**Exercise instructions:**
Please copy each line in the records below that contains the string "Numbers".

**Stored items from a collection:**
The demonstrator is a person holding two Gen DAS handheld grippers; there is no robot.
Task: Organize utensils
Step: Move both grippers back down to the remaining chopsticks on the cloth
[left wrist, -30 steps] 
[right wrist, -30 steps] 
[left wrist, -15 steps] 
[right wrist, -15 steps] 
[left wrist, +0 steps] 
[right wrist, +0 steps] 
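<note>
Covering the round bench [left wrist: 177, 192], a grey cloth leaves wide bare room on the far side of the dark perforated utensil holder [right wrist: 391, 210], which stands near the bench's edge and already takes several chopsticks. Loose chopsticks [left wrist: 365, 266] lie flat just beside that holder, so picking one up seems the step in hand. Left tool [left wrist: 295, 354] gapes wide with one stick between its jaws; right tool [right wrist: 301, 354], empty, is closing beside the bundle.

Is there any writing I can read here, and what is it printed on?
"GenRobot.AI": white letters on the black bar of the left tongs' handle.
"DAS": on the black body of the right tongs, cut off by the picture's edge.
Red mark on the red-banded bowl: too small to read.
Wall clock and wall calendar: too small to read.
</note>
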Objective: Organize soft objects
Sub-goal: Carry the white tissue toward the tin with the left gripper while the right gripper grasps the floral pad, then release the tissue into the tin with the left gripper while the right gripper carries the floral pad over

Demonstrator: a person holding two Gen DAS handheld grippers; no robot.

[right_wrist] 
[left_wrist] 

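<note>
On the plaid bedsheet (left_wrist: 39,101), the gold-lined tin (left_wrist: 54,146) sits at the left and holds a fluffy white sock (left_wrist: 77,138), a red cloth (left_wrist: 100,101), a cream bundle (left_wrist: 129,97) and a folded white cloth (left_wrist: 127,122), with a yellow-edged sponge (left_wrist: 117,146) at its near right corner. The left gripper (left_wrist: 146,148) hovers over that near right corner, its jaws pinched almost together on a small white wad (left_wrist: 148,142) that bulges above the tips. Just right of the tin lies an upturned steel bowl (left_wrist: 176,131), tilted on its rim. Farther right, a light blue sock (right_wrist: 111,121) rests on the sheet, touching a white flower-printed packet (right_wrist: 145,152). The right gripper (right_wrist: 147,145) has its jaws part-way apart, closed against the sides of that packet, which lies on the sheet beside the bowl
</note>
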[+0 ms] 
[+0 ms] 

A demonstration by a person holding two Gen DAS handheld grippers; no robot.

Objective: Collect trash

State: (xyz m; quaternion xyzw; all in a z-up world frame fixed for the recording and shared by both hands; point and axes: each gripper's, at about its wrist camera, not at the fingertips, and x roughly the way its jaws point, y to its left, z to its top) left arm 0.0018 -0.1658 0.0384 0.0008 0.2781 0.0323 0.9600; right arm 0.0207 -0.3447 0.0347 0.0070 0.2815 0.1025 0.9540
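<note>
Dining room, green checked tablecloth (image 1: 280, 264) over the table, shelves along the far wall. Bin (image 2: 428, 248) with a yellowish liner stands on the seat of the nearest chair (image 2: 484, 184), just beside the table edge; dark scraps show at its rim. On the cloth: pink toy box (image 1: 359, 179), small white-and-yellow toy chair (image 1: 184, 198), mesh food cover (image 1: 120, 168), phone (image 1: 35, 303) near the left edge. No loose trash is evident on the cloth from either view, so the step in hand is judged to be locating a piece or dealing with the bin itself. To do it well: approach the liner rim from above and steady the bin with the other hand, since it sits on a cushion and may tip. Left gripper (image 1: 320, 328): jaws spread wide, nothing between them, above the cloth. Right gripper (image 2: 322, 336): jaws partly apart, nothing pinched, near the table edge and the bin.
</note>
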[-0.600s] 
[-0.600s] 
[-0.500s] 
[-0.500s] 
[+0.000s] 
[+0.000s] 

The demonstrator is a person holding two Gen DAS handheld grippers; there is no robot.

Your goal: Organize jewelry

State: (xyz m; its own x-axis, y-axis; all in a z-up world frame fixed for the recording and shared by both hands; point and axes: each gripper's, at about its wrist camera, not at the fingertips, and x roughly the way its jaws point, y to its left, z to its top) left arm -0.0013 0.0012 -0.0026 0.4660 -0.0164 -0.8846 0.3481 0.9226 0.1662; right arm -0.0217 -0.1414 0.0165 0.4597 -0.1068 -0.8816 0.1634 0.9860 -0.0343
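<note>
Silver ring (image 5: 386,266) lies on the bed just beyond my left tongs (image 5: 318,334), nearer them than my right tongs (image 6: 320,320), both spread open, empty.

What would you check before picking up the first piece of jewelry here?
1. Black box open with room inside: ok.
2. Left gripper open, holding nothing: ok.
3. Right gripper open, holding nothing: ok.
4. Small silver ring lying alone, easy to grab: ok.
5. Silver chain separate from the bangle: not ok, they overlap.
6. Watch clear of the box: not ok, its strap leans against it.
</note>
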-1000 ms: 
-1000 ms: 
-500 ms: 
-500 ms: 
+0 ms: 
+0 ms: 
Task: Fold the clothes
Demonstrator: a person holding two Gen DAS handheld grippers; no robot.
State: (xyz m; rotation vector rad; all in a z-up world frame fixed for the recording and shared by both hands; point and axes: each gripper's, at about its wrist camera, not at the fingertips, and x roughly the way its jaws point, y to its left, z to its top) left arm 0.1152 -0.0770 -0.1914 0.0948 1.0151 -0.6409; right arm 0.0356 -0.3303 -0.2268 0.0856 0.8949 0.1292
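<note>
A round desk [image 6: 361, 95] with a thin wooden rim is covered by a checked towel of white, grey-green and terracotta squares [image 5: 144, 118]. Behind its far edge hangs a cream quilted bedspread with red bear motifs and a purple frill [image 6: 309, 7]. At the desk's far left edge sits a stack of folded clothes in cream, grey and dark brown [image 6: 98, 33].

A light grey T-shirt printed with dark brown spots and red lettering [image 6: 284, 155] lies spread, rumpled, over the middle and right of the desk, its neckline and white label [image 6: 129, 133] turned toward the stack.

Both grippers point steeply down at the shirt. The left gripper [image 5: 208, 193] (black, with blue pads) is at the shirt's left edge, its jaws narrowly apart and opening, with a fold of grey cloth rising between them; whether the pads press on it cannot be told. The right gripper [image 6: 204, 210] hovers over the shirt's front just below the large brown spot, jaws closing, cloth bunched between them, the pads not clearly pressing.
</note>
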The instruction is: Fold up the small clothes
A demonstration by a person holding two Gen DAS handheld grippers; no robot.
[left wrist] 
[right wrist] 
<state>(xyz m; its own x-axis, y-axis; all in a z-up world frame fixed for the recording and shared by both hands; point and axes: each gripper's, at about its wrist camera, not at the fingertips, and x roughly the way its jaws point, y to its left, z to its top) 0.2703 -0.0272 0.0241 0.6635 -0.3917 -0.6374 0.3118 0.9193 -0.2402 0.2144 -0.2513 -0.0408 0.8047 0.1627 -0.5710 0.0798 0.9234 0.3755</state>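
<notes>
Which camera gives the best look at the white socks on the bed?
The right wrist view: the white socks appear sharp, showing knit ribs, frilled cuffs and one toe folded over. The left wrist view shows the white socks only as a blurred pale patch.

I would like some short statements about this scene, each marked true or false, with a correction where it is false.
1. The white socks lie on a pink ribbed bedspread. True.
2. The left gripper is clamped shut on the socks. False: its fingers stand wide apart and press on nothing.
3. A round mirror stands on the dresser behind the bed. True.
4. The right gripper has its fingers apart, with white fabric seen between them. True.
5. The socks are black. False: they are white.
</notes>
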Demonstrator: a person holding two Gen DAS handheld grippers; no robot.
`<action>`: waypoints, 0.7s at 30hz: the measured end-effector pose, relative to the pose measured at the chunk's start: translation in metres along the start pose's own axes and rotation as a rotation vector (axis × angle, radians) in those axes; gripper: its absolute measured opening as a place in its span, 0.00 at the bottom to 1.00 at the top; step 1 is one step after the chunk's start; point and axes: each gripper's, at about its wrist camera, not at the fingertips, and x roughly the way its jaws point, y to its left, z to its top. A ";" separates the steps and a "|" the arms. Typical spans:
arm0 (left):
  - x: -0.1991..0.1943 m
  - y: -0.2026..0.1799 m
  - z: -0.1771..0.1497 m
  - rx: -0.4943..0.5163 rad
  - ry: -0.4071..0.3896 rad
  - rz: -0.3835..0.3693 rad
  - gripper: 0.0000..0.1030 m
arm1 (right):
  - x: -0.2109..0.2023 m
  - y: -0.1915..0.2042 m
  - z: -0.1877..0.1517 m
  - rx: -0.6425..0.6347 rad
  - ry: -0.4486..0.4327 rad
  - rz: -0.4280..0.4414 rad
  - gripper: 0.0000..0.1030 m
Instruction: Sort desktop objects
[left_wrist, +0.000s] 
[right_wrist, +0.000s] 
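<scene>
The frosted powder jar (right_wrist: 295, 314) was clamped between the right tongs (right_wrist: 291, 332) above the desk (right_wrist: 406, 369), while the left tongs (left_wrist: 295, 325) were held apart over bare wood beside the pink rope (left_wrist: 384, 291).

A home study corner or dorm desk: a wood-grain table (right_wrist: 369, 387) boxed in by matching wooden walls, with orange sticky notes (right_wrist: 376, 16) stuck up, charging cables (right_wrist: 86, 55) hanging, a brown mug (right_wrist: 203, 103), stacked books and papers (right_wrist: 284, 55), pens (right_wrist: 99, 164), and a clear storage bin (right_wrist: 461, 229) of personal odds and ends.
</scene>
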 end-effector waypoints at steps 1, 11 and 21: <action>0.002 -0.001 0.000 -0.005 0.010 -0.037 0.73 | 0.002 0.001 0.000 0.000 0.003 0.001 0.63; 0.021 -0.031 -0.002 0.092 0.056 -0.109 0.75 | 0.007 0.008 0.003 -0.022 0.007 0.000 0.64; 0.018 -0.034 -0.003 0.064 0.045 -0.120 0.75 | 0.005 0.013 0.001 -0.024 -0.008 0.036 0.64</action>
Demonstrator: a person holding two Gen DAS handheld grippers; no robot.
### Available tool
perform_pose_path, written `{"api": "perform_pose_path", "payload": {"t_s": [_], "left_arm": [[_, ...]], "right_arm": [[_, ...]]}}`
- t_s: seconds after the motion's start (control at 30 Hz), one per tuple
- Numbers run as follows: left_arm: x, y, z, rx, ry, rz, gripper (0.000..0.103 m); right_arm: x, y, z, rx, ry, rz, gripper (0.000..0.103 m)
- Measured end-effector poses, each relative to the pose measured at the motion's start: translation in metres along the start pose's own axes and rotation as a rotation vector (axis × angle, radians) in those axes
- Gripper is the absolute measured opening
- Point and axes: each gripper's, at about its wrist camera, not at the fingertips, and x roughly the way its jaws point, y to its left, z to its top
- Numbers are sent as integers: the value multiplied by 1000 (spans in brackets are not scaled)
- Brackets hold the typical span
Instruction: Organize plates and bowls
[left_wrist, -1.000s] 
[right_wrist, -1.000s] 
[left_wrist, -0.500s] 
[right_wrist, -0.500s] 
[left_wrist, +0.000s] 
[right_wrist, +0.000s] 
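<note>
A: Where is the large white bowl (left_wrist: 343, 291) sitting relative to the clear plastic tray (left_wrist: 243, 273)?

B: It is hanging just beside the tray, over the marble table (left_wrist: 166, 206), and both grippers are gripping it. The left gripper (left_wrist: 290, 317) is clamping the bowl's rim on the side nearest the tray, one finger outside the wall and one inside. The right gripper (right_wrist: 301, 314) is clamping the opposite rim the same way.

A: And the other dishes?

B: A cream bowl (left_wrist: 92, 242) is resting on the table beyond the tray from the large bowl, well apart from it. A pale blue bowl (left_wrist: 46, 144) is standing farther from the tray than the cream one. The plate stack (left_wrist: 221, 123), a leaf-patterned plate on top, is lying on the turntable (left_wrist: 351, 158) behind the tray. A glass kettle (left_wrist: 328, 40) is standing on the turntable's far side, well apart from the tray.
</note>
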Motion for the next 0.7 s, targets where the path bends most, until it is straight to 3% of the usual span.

**Response to the exercise:**
- Numbers run as follows: left_arm: x, y, z, rx, ry, rz, gripper (0.000..0.103 m); right_arm: x, y, z, rx, ry, rz, gripper (0.000..0.103 m)
- Numbers are sent as integers: the value multiplied by 1000 (spans in brackets are not scaled)

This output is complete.